**INSTRUCTIONS TO FOLLOW:**
Give back, exactly as written, the lines of the listing from the top through the line holding "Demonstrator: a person", and nothing more. Exclude pictures.

**SUPPLIED DATA:**
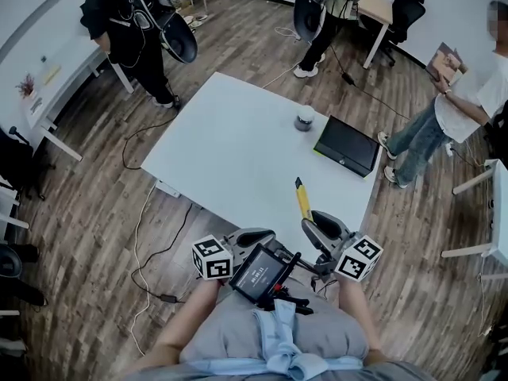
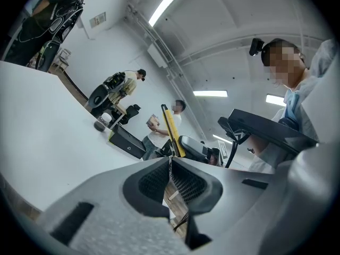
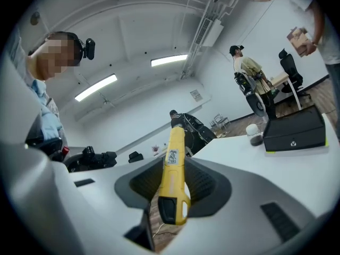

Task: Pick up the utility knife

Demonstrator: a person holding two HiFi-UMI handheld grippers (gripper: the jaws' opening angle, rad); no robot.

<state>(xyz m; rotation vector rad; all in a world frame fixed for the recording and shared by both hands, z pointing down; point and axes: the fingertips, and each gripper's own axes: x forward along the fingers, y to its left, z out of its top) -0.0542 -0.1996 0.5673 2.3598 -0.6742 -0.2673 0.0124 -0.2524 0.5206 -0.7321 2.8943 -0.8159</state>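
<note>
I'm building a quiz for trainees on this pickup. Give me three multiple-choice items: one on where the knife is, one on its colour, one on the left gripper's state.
1. Where is the knife?
A. in a drawer
B. in the right gripper
C. in a toolbox

2. What colour is the knife's body?
A. red
B. blue
C. yellow

3. How is the left gripper?
A. shut, nothing between its jaws
B. wide open
C. shut on a pen

Answers:
1. B: the right gripper view shows the jaws pressing the knife's sides.
2. C: the body is yellow with a black end in both that view and the head view.
3. A: the left gripper view shows its pads together and empty.
</note>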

**EXPECTED OUTPUT:**
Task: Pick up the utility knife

Demonstrator: a person holding two HiFi-UMI handheld grippers (gripper: the jaws' opening angle, rad); no robot.

This finishes the output for the exercise.